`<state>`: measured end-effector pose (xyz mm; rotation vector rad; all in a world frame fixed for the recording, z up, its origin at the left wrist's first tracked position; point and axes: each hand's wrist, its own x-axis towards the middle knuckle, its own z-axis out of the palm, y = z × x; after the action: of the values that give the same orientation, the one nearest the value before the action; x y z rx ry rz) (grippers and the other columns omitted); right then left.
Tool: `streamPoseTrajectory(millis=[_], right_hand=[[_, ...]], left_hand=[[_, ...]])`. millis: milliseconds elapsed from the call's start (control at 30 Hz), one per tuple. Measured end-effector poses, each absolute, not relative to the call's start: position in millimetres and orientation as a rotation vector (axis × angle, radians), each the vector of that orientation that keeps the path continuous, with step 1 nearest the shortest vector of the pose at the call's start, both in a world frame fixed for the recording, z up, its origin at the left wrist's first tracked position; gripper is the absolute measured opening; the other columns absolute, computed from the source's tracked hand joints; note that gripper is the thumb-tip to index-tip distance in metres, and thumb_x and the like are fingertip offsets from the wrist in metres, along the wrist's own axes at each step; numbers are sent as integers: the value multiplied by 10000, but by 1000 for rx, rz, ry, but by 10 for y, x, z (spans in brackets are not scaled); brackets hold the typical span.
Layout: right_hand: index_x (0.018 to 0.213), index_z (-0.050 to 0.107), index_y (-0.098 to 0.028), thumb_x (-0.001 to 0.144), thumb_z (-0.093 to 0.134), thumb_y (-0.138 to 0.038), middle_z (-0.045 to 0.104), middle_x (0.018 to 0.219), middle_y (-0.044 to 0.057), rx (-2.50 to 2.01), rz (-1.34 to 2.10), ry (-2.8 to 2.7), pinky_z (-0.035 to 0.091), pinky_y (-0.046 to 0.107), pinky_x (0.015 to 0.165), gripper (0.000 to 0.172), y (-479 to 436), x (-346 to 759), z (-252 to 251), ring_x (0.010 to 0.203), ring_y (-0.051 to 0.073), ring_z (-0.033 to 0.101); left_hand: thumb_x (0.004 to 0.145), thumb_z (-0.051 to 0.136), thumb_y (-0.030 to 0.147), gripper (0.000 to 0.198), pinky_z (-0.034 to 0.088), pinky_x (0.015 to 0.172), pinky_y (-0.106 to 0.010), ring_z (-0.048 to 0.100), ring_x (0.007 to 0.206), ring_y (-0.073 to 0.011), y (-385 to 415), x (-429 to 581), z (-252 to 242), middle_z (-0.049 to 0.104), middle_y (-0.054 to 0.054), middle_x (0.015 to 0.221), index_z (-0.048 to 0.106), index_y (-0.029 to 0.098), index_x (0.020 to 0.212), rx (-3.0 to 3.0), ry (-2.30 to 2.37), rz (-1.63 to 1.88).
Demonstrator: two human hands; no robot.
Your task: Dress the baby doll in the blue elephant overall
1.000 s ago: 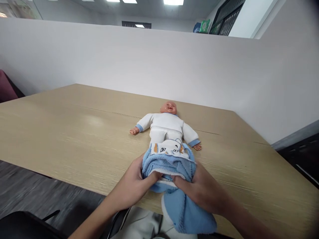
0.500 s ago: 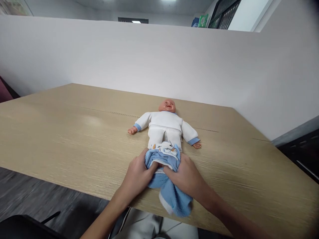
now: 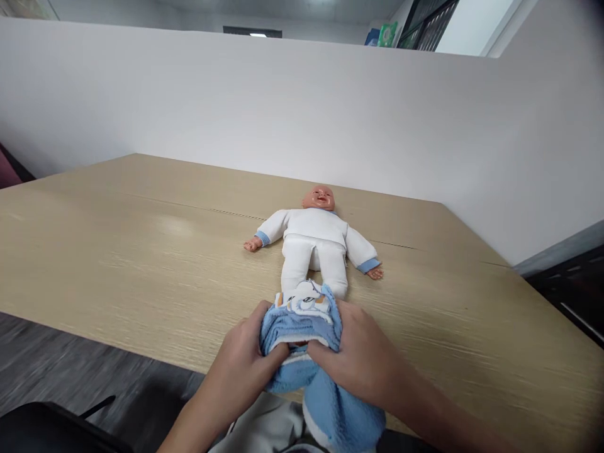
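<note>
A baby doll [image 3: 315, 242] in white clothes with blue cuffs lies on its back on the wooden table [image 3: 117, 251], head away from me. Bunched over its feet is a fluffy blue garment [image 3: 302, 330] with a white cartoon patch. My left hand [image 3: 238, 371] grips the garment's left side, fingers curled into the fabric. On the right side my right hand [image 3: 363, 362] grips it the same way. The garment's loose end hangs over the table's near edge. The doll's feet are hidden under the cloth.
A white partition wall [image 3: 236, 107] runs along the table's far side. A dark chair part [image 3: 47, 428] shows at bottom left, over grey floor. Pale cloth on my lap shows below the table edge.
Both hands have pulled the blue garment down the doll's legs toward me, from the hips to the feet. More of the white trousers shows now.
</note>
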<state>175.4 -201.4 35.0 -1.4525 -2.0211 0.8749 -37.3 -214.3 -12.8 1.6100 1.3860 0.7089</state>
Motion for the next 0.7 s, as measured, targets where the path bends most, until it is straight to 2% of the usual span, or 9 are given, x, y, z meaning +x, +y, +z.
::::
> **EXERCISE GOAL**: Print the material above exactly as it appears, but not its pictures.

> **RESPONSE TO THE TASK**:
`<state>`: measured end-effector pose (xyz mm; rotation vector rad; all in a world frame fixed for the recording, z up, its origin at the left wrist's first tracked position; point and axes: each hand's wrist, its own x-axis towards the middle knuckle, its own z-axis out of the palm, y = z × x; after the action: of the values that give the same orientation, the one nearest the value before the action; x y z rx ry rz) (grippers and the other columns omitted); right then left.
Tool: `streamPoseTrajectory(millis=[_], right_hand=[[_, ...]], left_hand=[[_, ...]])`. millis: milliseconds elapsed from the call's start (control at 30 Hz), one per tuple. Measured end-effector poses, each absolute, not relative to the call's start: position in millimetres and orientation as a rotation vector (axis × angle, radians), each the vector of that orientation that keeps the path continuous, with step 1 nearest the shortest vector of the pose at the call's start, both in a world frame fixed for the recording, z up, its origin at the left wrist's first tracked position; gripper is the absolute measured opening; the other columns absolute, computed from the source's tracked hand joints; note that gripper is the thumb-tip to index-tip distance in metres, and thumb_x and the like are fingertip offsets from the wrist in metres, along the wrist's own axes at each step; numbers are sent as integers: the value multiplied by 10000, but by 1000 for rx, rz, ry, but by 10 for y, x, z (spans in brackets are not scaled); brackets hold the typical span.
Layout: right_hand: index_x (0.018 to 0.213), index_z (-0.050 to 0.107), index_y (-0.098 to 0.028), thumb_x (-0.001 to 0.144), thumb_z (-0.093 to 0.134), thumb_y (-0.138 to 0.038), middle_z (-0.045 to 0.104), middle_x (0.018 to 0.219), middle_y (-0.044 to 0.057), rx (-2.50 to 2.01), rz (-1.34 to 2.10), ry (-2.8 to 2.7), pinky_z (-0.035 to 0.091), pinky_y (-0.046 to 0.107), pinky_x (0.015 to 0.165), gripper (0.000 to 0.172), y (-479 to 436), x (-346 to 759), z (-252 to 251), ring_x (0.010 to 0.203), ring_y (-0.051 to 0.073), ring_z (-0.033 to 0.101); left_hand: thumb_x (0.004 to 0.145), thumb_z (-0.051 to 0.136), thumb_y (-0.030 to 0.147), gripper (0.000 to 0.198), pinky_z (-0.034 to 0.088), pinky_x (0.015 to 0.172), pinky_y (-0.106 to 0.010), ring_z (-0.048 to 0.100), ring_x (0.007 to 0.206), ring_y (-0.073 to 0.011), y (-385 to 415), x (-429 to 581), z (-252 to 242), middle_z (-0.049 to 0.104), middle_y (-0.054 to 0.054), middle_x (0.015 to 0.221), index_z (-0.048 to 0.106), index_y (-0.029 to 0.098), index_x (0.020 to 0.212), rx (-3.0 to 3.0), ry (-2.30 to 2.37), rz (-1.63 to 1.88).
Demonstrator: two human hands; no robot.
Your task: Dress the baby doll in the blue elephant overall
1.000 s ago: 
0.500 s ago: 
now: 
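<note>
A baby doll [image 3: 315, 242] in white clothes with blue cuffs lies on its back on the wooden table [image 3: 117, 251], head away from me. Bunched over its feet is a fluffy blue garment [image 3: 302, 330] with a white cartoon patch. My left hand [image 3: 238, 371] grips the garment's left side, fingers curled into the fabric. On the right side my right hand [image 3: 363, 362] grips it the same way. The garment's loose end hangs over the table's near edge. The doll's feet are hidden under the cloth.
A white partition wall [image 3: 236, 107] runs along the table's far side. A dark chair part [image 3: 47, 428] shows at bottom left, over grey floor. Pale cloth on my lap shows below the table edge.
Both hands have pulled the blue garment down the doll's legs toward me, from the hips to the feet. More of the white trousers shows now.
</note>
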<state>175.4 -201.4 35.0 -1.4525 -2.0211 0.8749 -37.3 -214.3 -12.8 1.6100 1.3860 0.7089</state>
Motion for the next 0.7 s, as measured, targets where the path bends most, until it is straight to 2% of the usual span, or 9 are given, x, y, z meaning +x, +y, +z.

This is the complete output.